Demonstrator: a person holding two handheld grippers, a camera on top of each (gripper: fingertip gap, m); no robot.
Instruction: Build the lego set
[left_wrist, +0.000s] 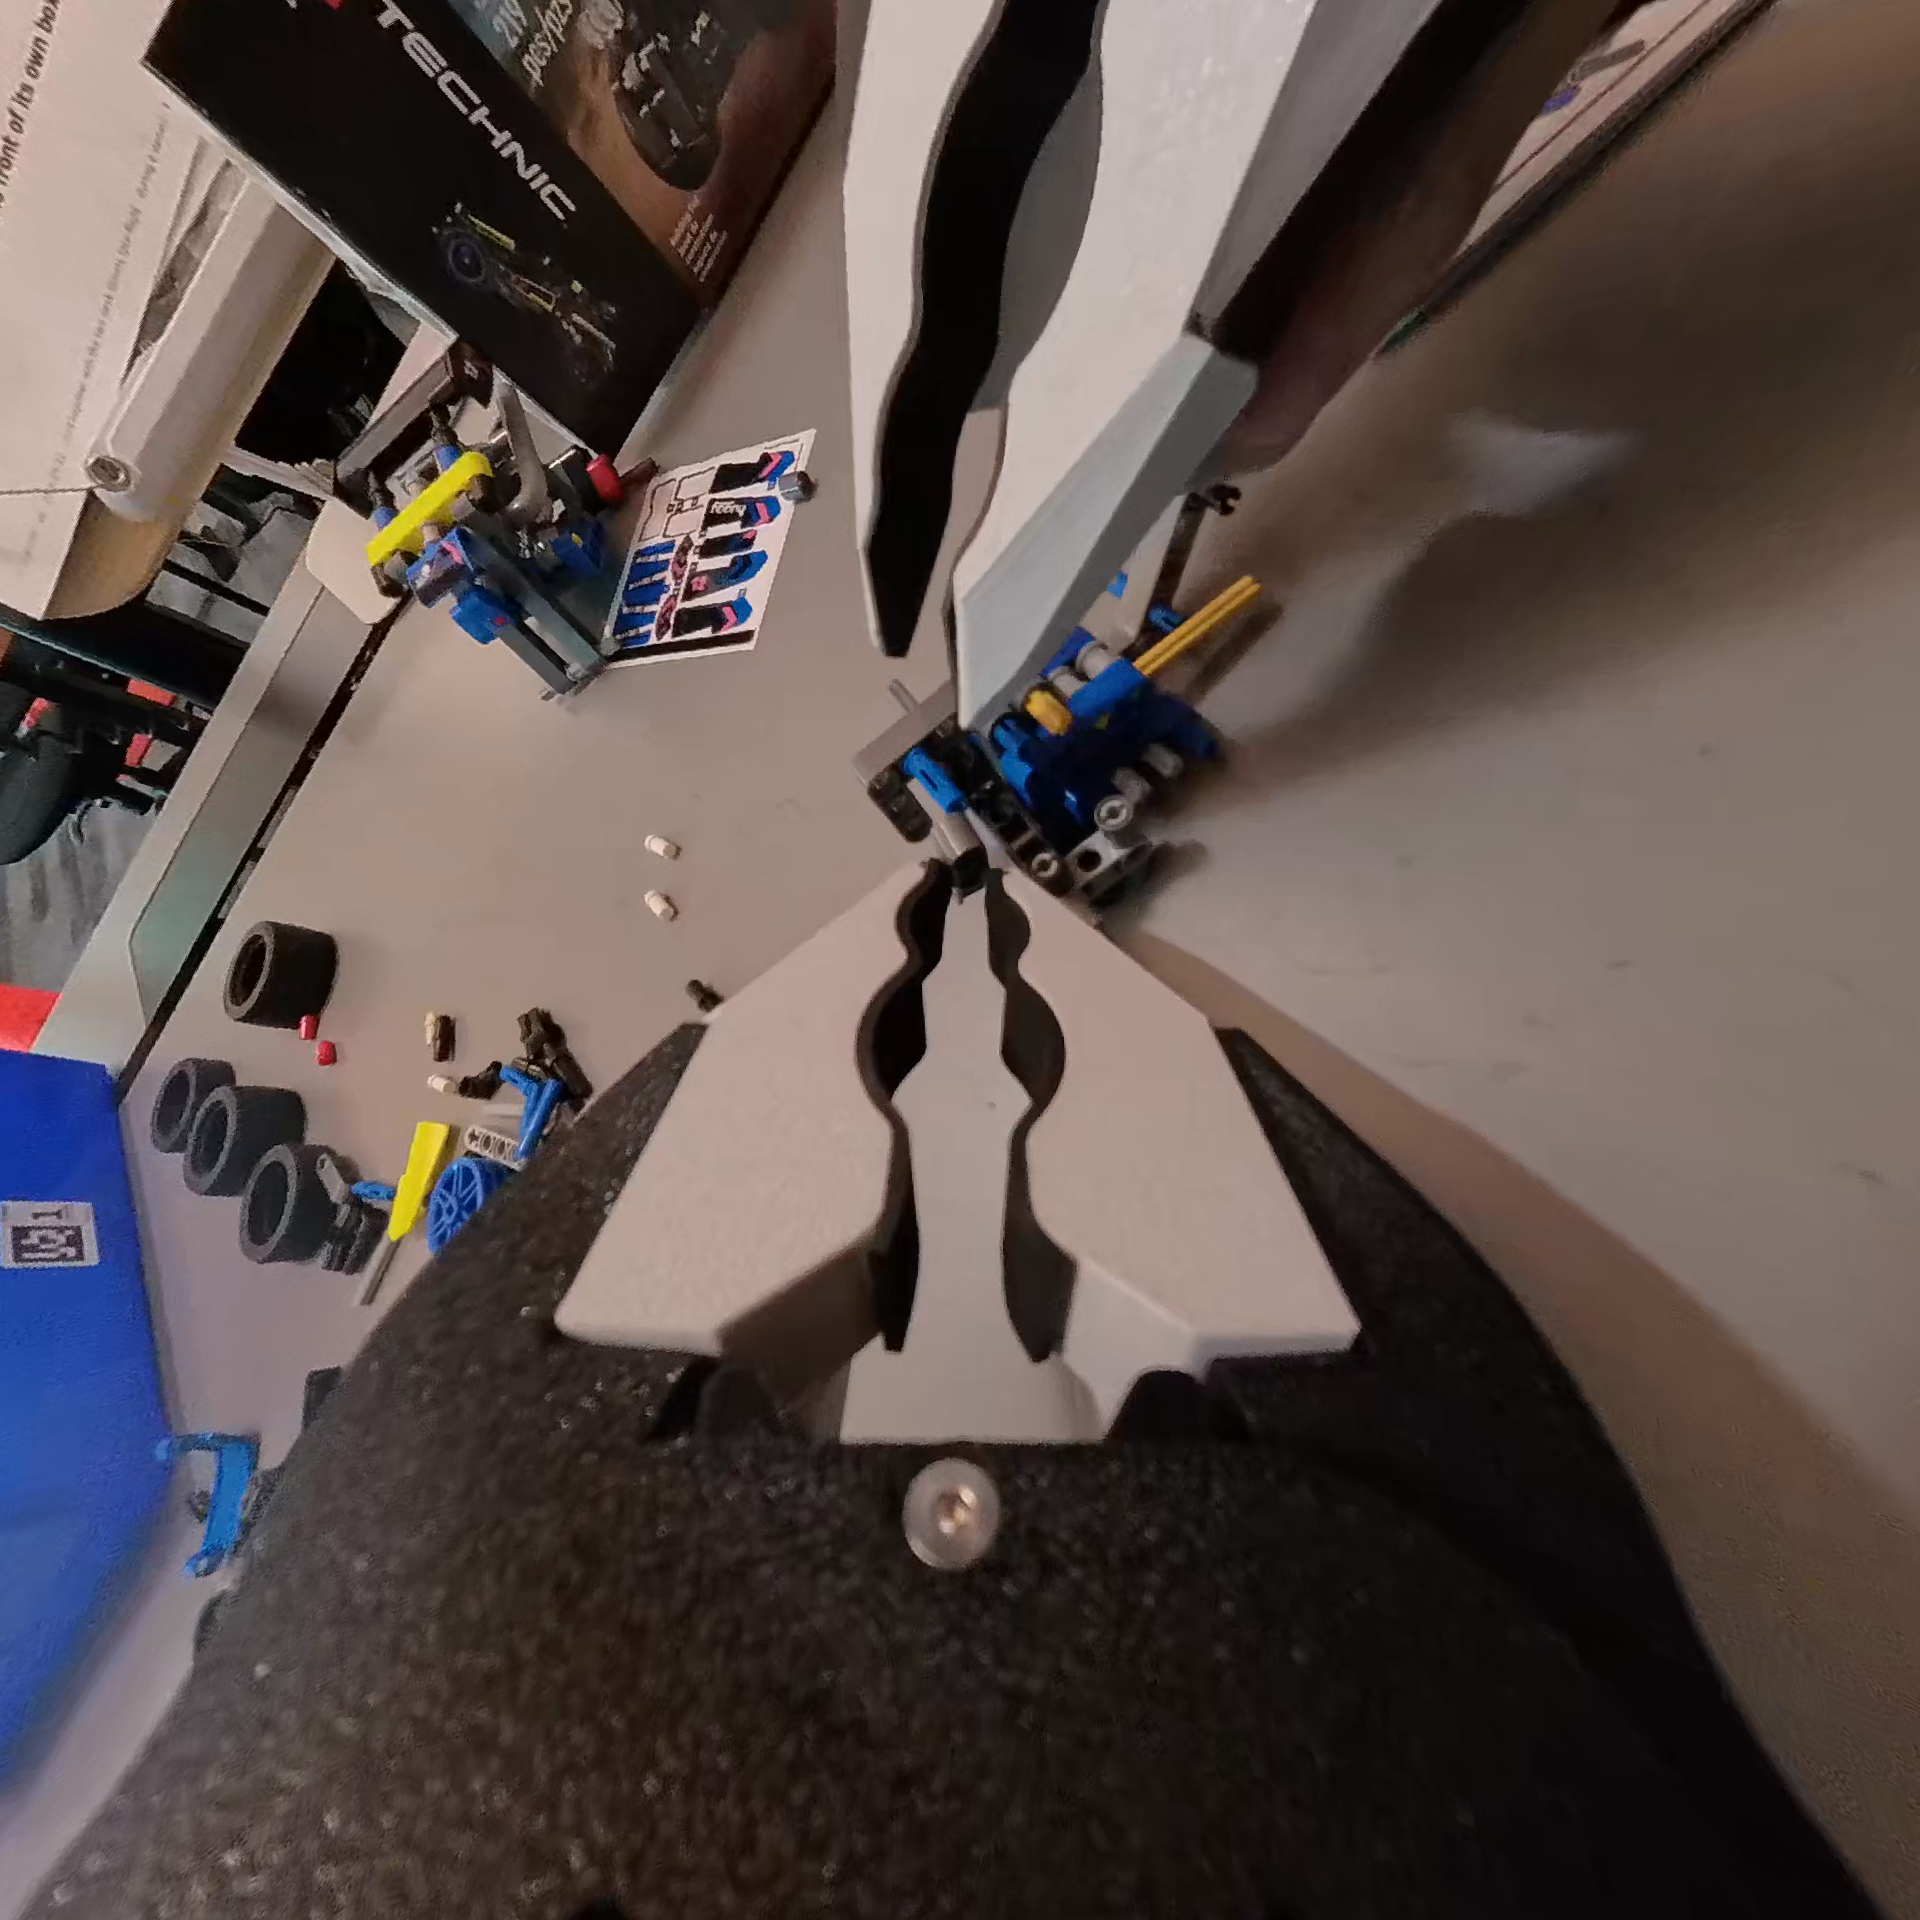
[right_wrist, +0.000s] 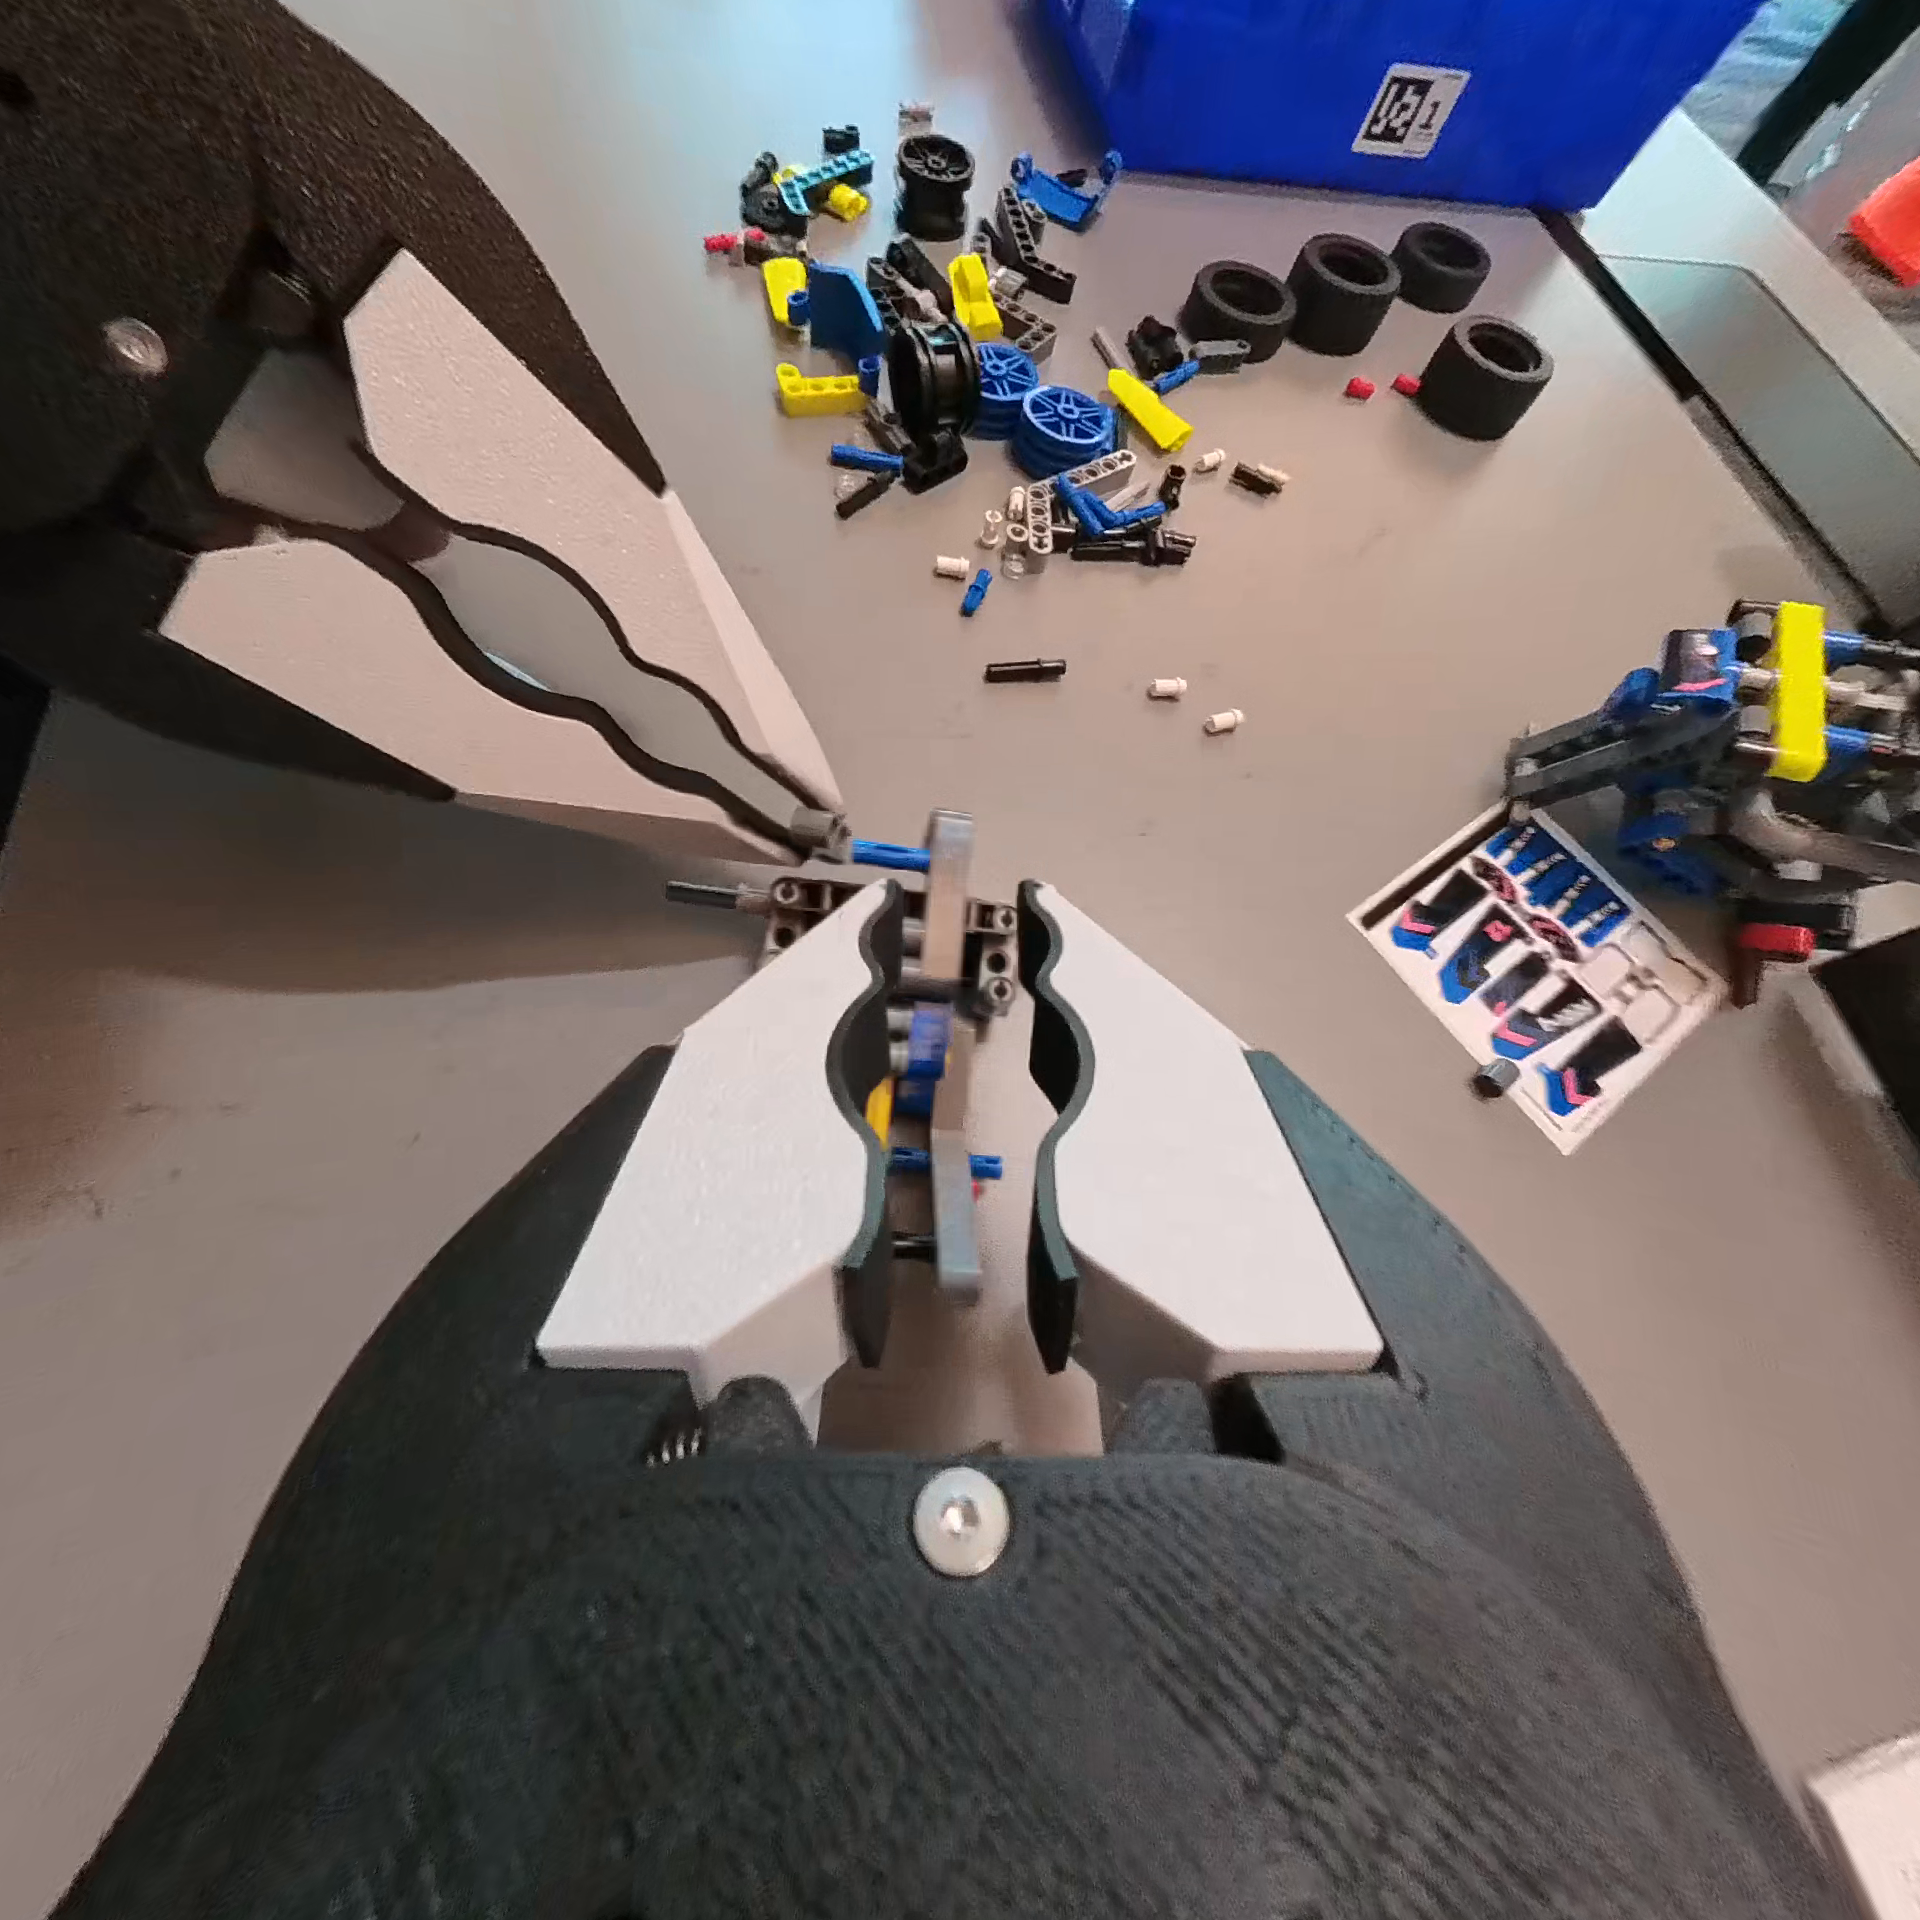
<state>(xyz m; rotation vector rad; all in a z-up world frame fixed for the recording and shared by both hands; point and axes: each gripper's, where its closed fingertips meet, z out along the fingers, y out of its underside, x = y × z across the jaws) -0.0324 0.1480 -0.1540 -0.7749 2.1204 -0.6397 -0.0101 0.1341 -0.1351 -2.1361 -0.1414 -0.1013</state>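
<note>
My right gripper (right_wrist: 954, 902) is shut on a small blue, black and grey Lego sub-assembly (right_wrist: 948, 935) with a long grey beam, held just above the grey table (right_wrist: 1247, 1299). In the left wrist view it comes in from the top, with the sub-assembly (left_wrist: 1049, 769) at its tips. My left gripper (left_wrist: 961, 883) is shut on a small grey connector (right_wrist: 816, 828) and holds it against the sub-assembly's near corner, beside a blue pin (right_wrist: 891, 855). In the right wrist view the left gripper (right_wrist: 821, 831) enters from the upper left.
A second sub-assembly with a yellow beam (right_wrist: 1766, 748) stands beside a sticker sheet (right_wrist: 1538, 977). A pile of loose parts (right_wrist: 987, 364), black tyres (right_wrist: 1340, 291) and a blue bin (right_wrist: 1351, 83) lie beyond. The black set box (left_wrist: 499, 156) stands at the back. The tips of both grippers are at nearly the same place.
</note>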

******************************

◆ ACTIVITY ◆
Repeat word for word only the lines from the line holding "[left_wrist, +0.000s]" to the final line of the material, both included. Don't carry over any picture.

◆ FINISHED TASK ◆
[left_wrist, +0.000s] 
[right_wrist, +0.000s] 
<state>(xyz m; rotation vector rad; all in a z-up world frame fixed for the recording and shared by both hands; point and axes: each gripper's, where its closed fingertips meet, z out along the fingers, y out of its underside, x = y × z across the jaws) -0.0324 0.1480 -0.1540 -0.7749 2.1204 -0.6397 -0.0101 0.1341 -0.1351 -2.1361 -0.1414 -0.1013</state>
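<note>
My right gripper (right_wrist: 954, 902) is shut on a small blue, black and grey Lego sub-assembly (right_wrist: 948, 935) with a long grey beam, held just above the grey table (right_wrist: 1247, 1299). In the left wrist view it comes in from the top, with the sub-assembly (left_wrist: 1049, 769) at its tips. My left gripper (left_wrist: 961, 883) is shut on a small grey connector (right_wrist: 816, 828) and holds it against the sub-assembly's near corner, beside a blue pin (right_wrist: 891, 855). In the right wrist view the left gripper (right_wrist: 821, 831) enters from the upper left.
A second sub-assembly with a yellow beam (right_wrist: 1766, 748) stands beside a sticker sheet (right_wrist: 1538, 977). A pile of loose parts (right_wrist: 987, 364), black tyres (right_wrist: 1340, 291) and a blue bin (right_wrist: 1351, 83) lie beyond. The black set box (left_wrist: 499, 156) stands at the back. The tips of both grippers are at nearly the same place.
</note>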

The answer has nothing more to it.